The distributive property can be thought of as spreading out terms:

• Multiply the first term of one binomial by each term of the other binomial.
• Then, do the same for the second term.

The structure can be remembered using the acronym FOIL:

• First,
• Outer,
• Inner,
• Last.

For instance, in this problem we applied it as follows: \[(2 \cdot 3) + (2 \cdot \sqrt{18}) - (\sqrt{98} \cdot 3) - (\sqrt{98} \cdot \sqrt{18})\]. This gives us our expanded form of the equation, enabling us to simplify further.

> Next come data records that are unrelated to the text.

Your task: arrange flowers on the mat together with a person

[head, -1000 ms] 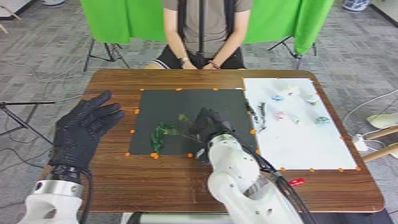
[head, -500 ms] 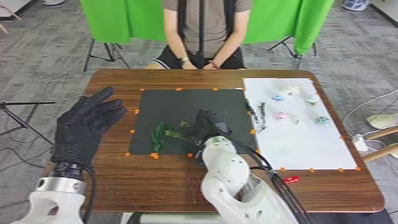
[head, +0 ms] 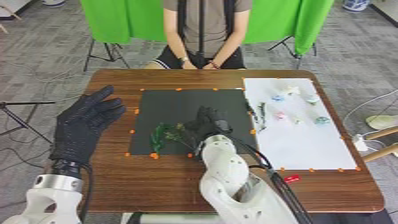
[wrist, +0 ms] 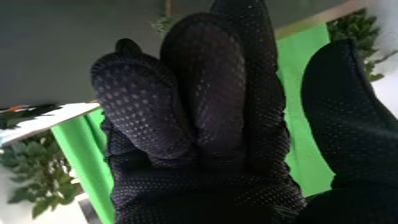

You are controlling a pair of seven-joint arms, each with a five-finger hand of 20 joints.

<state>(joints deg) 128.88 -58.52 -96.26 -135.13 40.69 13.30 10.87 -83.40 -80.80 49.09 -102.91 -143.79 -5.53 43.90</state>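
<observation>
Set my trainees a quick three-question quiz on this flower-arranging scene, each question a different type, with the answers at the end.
1. Multiple choice. Which robot hand is over the dark mat?
A) left hand
B) right hand
2. Fill in the blank. The pink flower lies on the ____ mat.
3. True or false? The person's hands are placing a flower on the dark mat.

Key: 1 B; 2 white; 3 false

No txt, nos. or signs are showing legibly. Red label (head: 292,179) is lying on tbl. (head: 160,190), just off robot-side edge of white sheet (head: 306,145), nearer sheet's L corner than R; label's pale marks are appearing too sm. to read.
</observation>
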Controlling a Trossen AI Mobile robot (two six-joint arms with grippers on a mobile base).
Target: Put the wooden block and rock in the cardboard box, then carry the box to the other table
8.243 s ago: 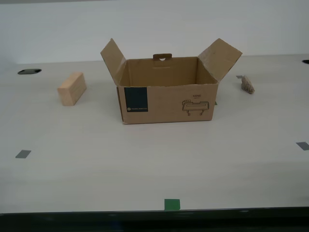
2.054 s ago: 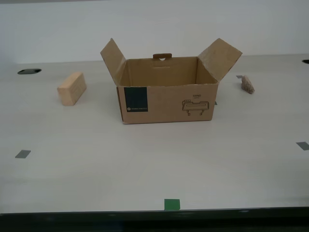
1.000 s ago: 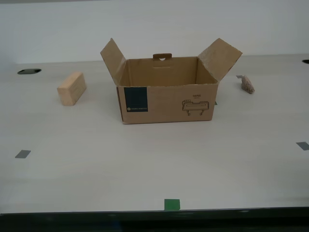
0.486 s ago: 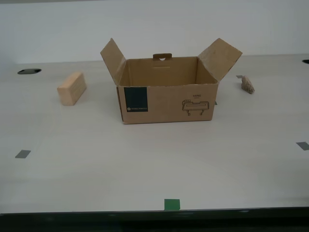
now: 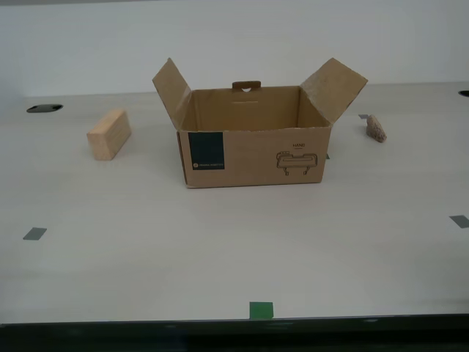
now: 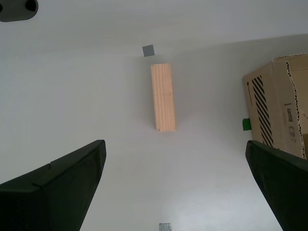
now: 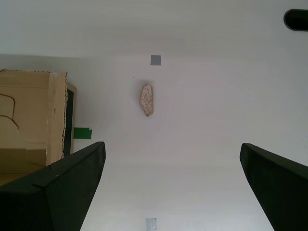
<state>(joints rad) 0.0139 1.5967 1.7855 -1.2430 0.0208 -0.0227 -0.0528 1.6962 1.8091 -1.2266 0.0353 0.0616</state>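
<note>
The open cardboard box [image 5: 253, 158] stands mid-table with its side flaps raised; its edge also shows in both wrist views [image 6: 279, 106] [image 7: 29, 120]. The wooden block [image 5: 108, 134] lies on the table toward the exterior view's left of the box. My second gripper [image 6: 174, 144] hangs open above the block [image 6: 163, 97], well clear of it. The rock [image 5: 377, 128] lies toward the exterior view's right of the box. My first gripper [image 7: 171, 146] is open above the rock [image 7: 147, 100], not touching it. Neither arm shows in the exterior view. The other table is out of view.
Small grey tape squares [image 5: 34, 234] [image 5: 459, 221] mark the pale table, and a green tape square [image 5: 261, 310] sits by its front edge. A dark oval opening [image 5: 45, 108] lies at the back on the exterior view's left. A white wall stands behind.
</note>
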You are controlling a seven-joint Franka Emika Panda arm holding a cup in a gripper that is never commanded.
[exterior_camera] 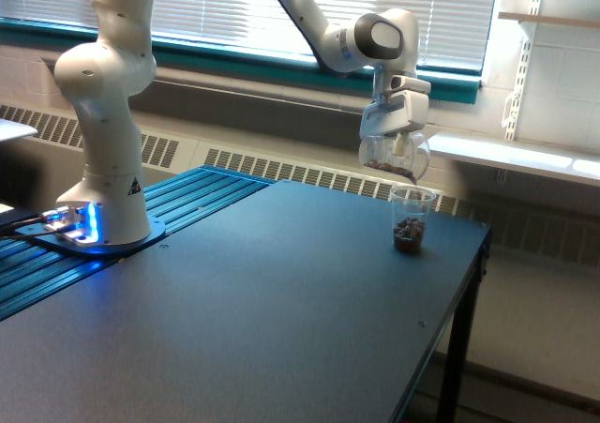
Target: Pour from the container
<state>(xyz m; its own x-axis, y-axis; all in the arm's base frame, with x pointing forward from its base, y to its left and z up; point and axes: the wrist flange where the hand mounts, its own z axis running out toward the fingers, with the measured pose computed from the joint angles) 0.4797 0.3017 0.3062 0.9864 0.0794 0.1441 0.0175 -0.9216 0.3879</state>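
1. Container [394, 156]: clamped in the gripper [397, 134], tilted just above the tapered cup [411, 219] at the table's [234, 310] far right.
2. Mid-pour, judging by brown bits at the lower lip; falling stream too small to confirm.
3. Next: more tilt, lip kept over the cup's mouth.

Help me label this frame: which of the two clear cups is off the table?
The container, rounded and held in the gripper, hangs tilted in the air. The taller tapered cup stands on the table below it.
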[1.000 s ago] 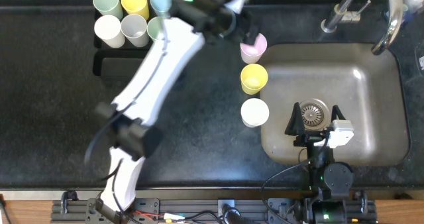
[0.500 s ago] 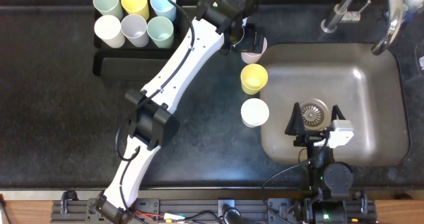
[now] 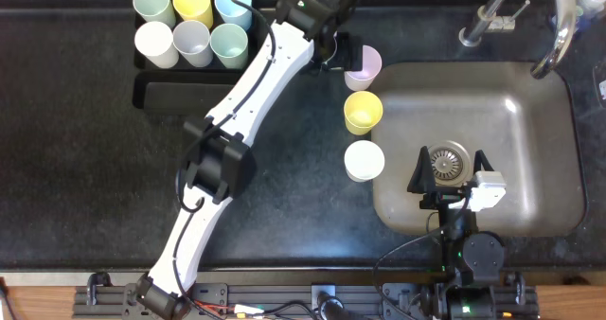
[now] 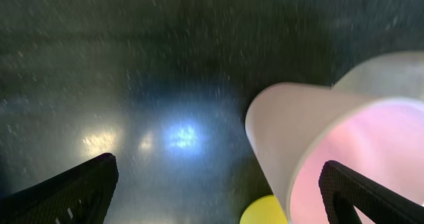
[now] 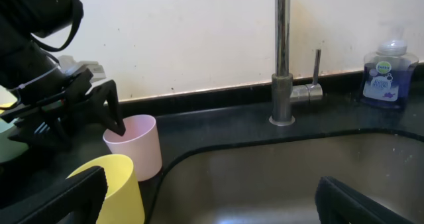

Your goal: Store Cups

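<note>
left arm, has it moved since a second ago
Yes. In the top view the left arm has swung right, toward the sink, clear of the teal cup that it partly covered in the rack.

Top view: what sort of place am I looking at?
Probably a kitchen: a steel sink set into a dark worktop, a tap behind it, and a soap bottle nearby.

A small label on the blue soap bottle (image 5: pixel 389 75), far right beside the tap (image 5: pixel 283 58), carries print too small to read.
</note>
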Available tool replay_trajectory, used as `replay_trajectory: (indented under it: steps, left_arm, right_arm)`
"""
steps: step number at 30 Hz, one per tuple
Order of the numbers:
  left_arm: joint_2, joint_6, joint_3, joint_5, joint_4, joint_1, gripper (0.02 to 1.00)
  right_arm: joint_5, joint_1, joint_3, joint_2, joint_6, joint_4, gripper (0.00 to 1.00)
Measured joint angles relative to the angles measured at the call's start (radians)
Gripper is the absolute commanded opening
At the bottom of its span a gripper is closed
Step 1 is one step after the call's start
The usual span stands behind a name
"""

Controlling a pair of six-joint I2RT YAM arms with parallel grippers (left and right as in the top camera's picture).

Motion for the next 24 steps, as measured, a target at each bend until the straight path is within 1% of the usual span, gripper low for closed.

Simplifying square roots involves finding the prime factors and pulling out any pairs as single numbers outside the square root. It's an effective method for simplifying expressions and making calculations manageable. In our exercise, we simplify roots like \(\sqrt{18}\), \(\sqrt{98}\), and \(\sqrt{98 \cdot 18}\). Here's how:

• For \(\sqrt{18}\): Recognize this as \(\sqrt{2 \cdot 9}\). Pull the square of 3 out, which gives you \(3\sqrt{2}\).
• For \(\sqrt{98}\): Break it down into \(\sqrt{2 \cdot 49}\). Since 49 is a square of 7, it simplifies to \(7\sqrt{2}\).
• For \(\sqrt{98 \cdot 18}\): Recognize that simplifying directly might be complex; first simplify the separate square roots before multiplication.

This transformation of the square roots was key to progressing through the problem.

Combining like terms is crucial in simplifying algebraic expressions. It involves summing up coefficients of terms that have the same variable parts. In this exercise, we combined terms involving square roots.

• The terms \(6\sqrt{2}\) and \(-21\sqrt{2}\) were combined to form \(-15\sqrt{2}\).
• By simplifying \(\sqrt{8} = 2\sqrt{2}\), we further combined it with \(-21\) resulting in \(-42\sqrt{2}\).

This process helps in reducing the equation to its neatest form, making \\(6 - 57\sqrt{2}\)\, our simplified expression. Consistently, combining like terms ensures correctness and precision in algebraic solutions.